Он отпил кофе и поморщился.
– Тьфу, ну и гадость! Слушай, серьезно: почему ты копаешься в мелких конфликтах столетней давности?
– Не таких и мелких. Я слышал, Иван пытался повеситься.
– Пытался, да. И вполне всерьез. Даже здесь нет у меня оправдания: типа, демонстративный суицид, все для публики! Ничего подобного.
– Почему ты его не любил?
– Кого? Ивана?
– Ага.
– Вот, знаешь, сам толком не могу объяснить. – Егор проводил взглядом красивую женщину в темном плаще. – В нем было какое-то мрачное упорство, которого сам я был лишен. Вспомни себя в четырнадцать лет. Стал бы ты ухаживать за взрослой девицей, студенткой, да еще и окруженной такими же взрослыми поклонниками? Нет! Ты бы тихо влюбился и страдал в сторонке. Как и я. Как и любой подросток этого возраста. А Иван как будто не понимал негласных ограничений, и это меня отталкивало. В нем было что-то звериное: вот моя самка, и я ее возьму. – Он помолчал. – Мне ведь Элка даже не нравилась. Нравилось, что о нас с ней все говорят и смотрят. А сама по себе – нет. Но я тогда чувствовал себя как вожак стаи, в которую затесался чужой волчонок и пытается подкатывать к моей волчице. В общем, нелепый и тягостный эпизод. Если бы я мог, я бы вырезал его из своей жизни бесследно. Джонни, сделай мне монтаж. Бывает, неприятные переживания заставляют человека взрослеть, дают приращение опыта, меняют его. Но тот случай с резинкой был просто бессмысленной дрянью, такой же, как этот кофе. – Он встал. – Все, извини, мне пора.
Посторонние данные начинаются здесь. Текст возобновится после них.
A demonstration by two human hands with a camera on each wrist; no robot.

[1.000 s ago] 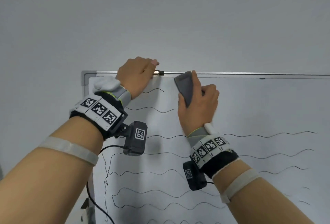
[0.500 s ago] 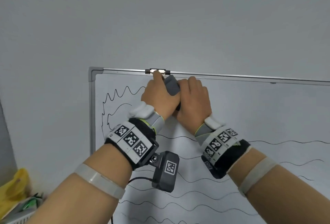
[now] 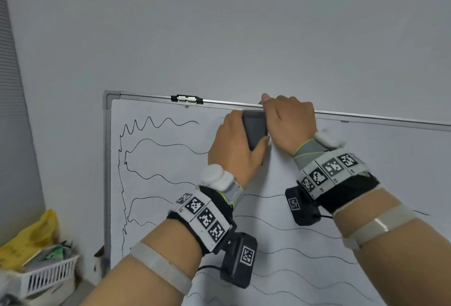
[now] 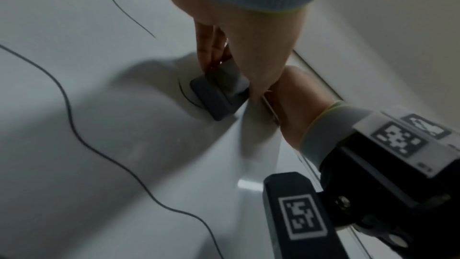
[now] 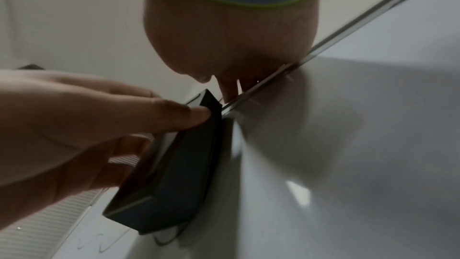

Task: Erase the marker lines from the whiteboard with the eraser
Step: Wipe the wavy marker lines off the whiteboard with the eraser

– Один вопрос, – остановил его Макар. – Ты не помнишь, какого цвета были туфли у Домбровской?
– Помню, конечно! Ярко-синие.
«Значит, ярко-синие», – говорил себе Макар несколькими часами позже. Или изумрудные – в это верилось больше. Или желтые (маловероятно). Интересно было бы выслушать вариант Ельчукова, но что-то подсказывало, что от Ивана он ничего не дождется.